> STORED DATA
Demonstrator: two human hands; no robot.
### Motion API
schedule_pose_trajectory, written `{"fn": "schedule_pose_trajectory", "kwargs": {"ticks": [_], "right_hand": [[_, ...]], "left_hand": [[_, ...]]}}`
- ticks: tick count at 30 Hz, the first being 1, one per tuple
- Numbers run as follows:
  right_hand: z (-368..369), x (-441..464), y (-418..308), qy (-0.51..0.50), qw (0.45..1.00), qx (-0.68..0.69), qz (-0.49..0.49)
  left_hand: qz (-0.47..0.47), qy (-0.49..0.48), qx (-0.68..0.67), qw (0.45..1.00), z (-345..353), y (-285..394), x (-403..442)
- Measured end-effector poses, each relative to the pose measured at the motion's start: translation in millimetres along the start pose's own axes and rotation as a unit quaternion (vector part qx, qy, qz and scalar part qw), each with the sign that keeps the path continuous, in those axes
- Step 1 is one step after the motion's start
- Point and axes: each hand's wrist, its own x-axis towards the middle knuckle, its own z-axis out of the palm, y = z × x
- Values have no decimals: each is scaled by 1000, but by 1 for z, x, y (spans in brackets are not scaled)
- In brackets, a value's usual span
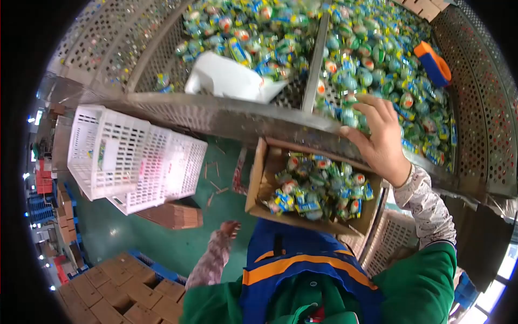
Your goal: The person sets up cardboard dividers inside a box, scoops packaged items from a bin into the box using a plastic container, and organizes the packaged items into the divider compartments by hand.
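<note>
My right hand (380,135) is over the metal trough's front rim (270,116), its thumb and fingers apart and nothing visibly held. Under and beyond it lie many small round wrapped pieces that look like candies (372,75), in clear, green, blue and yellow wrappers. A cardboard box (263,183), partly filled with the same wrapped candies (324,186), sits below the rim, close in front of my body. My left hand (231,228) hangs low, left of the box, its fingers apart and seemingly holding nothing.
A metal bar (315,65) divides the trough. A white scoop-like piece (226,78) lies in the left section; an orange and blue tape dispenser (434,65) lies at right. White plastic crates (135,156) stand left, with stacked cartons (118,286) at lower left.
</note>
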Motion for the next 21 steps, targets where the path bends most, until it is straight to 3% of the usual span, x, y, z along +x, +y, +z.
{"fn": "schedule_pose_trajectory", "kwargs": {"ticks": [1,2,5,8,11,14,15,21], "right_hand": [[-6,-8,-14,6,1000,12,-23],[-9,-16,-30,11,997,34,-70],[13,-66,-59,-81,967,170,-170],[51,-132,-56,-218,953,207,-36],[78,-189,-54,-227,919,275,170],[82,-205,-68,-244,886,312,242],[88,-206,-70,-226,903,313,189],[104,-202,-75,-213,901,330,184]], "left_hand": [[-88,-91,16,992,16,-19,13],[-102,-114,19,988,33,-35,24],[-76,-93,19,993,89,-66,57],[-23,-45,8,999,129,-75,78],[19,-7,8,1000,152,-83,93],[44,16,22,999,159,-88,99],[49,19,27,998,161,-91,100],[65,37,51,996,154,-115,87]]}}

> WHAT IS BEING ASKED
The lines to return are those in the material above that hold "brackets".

> TASK SOLUTION
- Values have no decimals: each is scaled by 1000, but by 1 for z, x, y (spans in brackets are not scaled)
- In brackets, a value's usual span

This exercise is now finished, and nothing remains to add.